Thursday, June 24, 2021

Ashraf Ghani Wins Afghanistan Presidential Election

[audioplayer file=”http://airworldservice.org/programs/english-audio/commentary-review/22-02-2020–commentary.mp3″]

On February 18th, after a delay of five months, the result of the bitterly contested Afghanistan Presidential election held on September 28, 2019, was declared. The incumbent President, Ashraf Ghani, was declared as the winner. However, his main rival Dr. Abdullah Abdullah, refused to accept the election results. He accused the Election Commission of fraud and declared that he would form the next government. The voter turnout was low and when the preliminary counting showed Mr. Ghani leading, the rivals disputed the voting percentage and as a result 15 per cent of the votes were called for an audit. President Ghani won the election by a very narrow margin, securing 50.64 per cent of votes.

India congratulated President Ashraf Ghani on his re-election following the announcement of final results. India reiterated its supports to the democratic aspirations of the people of Afghanistan and remains committed to continue to work with the new Government and the democratic polity in strengthening our bilateral strategic partnership in fighting the scourge of externally sponsored terrorism and for an enduring and inclusive national peace and reconciliation which is Afghan led, Afghan owned and Afghan controlled.

This is not the first time the Afghan Presidential election result is being contested. To some extent, this is the repetition of 2014 Presidential election in which Mr. Ghani and Dr. Abdullah Abdullah were candidates. Not only the votes were recounted; but there was a dispute between the two rivals over the election results which neither side was ready to accept. However, after that election a power sharing formula was devised to accommodate Dr. Abdullah Abdullah as the Chief Executive, a post that was not constitutionally sanctioned. However, it required Parliament’s sanction. The Parliament election could only be held in September 2018, after a delay of four years. The electoral reforms and establishment of a Special Electoral Reform Commission that was agreed as a part of the National Unity Government agenda could not be accomplished as the government remained paralysed from within and divided between these two camps.

In the past five years, the Unity government of Afghanistan remained completely fragmented between the two contending leaders. As a result, both the leaders stacked the bureaucracy with their own loyalists mainly from their own ethnic groups leading to alienation of other smaller ethnic groups. The bitter rivalry contributed to governance deficit. The ungoverned space was occupied by the sympathisers of Taliban and other groups who challenged the government.

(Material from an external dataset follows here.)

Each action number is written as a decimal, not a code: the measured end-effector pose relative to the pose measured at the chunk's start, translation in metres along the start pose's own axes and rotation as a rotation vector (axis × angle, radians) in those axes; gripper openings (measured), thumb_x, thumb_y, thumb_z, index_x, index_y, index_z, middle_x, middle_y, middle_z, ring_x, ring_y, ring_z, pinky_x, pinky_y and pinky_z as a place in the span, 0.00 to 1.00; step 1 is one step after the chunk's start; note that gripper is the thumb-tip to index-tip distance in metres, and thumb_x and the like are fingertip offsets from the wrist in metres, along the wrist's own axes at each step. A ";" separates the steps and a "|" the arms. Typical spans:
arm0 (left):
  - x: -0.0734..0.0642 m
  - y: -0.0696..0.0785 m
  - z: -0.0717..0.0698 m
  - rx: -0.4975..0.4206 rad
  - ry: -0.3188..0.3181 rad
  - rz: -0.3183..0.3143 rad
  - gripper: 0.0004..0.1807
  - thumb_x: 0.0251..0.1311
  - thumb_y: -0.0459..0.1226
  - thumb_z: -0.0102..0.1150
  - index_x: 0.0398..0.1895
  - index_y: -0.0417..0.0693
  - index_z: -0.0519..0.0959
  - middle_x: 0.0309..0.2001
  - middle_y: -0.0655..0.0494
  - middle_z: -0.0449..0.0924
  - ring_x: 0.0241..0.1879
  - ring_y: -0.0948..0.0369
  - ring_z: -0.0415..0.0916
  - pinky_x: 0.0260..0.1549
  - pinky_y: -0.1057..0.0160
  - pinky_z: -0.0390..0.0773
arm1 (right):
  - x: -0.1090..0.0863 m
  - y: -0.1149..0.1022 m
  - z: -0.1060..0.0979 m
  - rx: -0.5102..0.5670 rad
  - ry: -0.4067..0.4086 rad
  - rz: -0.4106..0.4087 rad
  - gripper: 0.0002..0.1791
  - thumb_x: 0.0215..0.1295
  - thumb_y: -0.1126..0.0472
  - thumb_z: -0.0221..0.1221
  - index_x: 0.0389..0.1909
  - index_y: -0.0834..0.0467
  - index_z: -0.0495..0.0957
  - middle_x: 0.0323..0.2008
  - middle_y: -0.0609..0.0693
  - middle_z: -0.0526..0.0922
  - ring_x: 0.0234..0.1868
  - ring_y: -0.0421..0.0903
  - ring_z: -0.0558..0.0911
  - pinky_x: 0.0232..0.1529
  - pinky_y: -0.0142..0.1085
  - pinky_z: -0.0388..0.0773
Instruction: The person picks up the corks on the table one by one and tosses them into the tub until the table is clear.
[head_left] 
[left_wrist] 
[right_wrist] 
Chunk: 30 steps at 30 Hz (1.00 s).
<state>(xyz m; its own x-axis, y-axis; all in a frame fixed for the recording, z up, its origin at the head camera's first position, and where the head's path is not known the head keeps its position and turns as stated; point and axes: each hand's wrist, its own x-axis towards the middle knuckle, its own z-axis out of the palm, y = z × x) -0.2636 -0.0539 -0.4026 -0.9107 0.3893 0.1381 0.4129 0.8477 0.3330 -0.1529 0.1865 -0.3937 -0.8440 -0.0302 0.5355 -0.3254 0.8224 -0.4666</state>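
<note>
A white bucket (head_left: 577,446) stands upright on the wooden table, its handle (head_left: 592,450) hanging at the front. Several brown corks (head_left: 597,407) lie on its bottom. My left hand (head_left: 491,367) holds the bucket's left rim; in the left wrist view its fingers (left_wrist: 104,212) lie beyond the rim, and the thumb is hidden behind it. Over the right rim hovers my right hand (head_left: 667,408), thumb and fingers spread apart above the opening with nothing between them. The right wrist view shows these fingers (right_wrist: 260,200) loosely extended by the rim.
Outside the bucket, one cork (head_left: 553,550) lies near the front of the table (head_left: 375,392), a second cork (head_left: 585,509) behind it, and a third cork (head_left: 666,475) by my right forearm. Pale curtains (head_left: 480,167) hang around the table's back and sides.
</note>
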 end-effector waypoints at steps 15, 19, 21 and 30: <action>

The results of the last Presidential election have come at a time when Afghanistan is gearing up for a peace deal between the Trump administration and Taliban. The finalisation of the deal has to pass through a seven days litmus test where both the parties would take effort to reduce violence. The peace deal would allow the withdrawal of US forces in phases. However, the real test for peace would come when the Taliban would eventually start talks with the Afghan government which it has so far refused to engage. However, there have been several rounds of informal engagements between Taliban and the representatives of Afghan government though the Taliban made it clear that the leaders are attending these dialogues in their individual capacity. President Ghani has termed the Taliban’s desire to reach a peace deal as a “Trojan Horse strategy” even though he underlines the need for peace.

The Taliban, until now, has not accepted Afghan government as legitimate. An election dispute now, could put a question mark on the legitimacy of the Ghani government. It also brings into question the entire process of elections and Western instituted democracy in Afghanistan – a system that Taliban is opposed to from the very beginning. At a time when the conclusion of peace deal is round the corner, the dispute over election results may put the peace process at stake. Rather, the results which is contested by President Ghani’s opponent might cast a long shadow and may lead to further political instability and violence at a time when Taliban is agreeing to a US formulated peace deal.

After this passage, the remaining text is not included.